- _Aim of the exercise_: What is needed is an exact copy of the lines in the listing below, from the one with "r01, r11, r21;" up to and including the one with "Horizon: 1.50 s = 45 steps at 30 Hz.", with no other lines.

- _Provided data_:
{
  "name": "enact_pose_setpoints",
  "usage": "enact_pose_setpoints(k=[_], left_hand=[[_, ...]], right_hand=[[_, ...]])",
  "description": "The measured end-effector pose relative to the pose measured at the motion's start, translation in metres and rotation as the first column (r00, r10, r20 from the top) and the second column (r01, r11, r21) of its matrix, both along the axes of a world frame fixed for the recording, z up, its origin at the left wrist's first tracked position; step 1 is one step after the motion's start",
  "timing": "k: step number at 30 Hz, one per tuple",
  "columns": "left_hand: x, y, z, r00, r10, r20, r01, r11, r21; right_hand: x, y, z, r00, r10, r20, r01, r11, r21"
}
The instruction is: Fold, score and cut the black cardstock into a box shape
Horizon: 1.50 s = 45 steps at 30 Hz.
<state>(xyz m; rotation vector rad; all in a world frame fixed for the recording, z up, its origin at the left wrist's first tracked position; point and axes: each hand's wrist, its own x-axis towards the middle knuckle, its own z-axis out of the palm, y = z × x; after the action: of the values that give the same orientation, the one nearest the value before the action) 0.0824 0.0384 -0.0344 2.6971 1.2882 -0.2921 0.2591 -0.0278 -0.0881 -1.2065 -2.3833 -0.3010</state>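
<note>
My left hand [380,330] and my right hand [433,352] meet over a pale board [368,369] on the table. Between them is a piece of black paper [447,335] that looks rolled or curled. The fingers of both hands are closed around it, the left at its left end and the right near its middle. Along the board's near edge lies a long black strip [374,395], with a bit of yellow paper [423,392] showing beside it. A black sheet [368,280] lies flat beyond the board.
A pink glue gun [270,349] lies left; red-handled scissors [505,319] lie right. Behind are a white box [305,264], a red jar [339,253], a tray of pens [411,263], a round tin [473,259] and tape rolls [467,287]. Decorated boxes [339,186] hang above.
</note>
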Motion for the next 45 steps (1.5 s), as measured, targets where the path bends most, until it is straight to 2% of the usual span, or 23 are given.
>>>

- _Reply_:
  "columns": "left_hand: x, y, z, r00, r10, r20, r01, r11, r21; right_hand: x, y, z, r00, r10, r20, r01, r11, r21"
}
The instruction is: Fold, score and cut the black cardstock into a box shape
Horizon: 1.50 s = 45 steps at 30 Hz.

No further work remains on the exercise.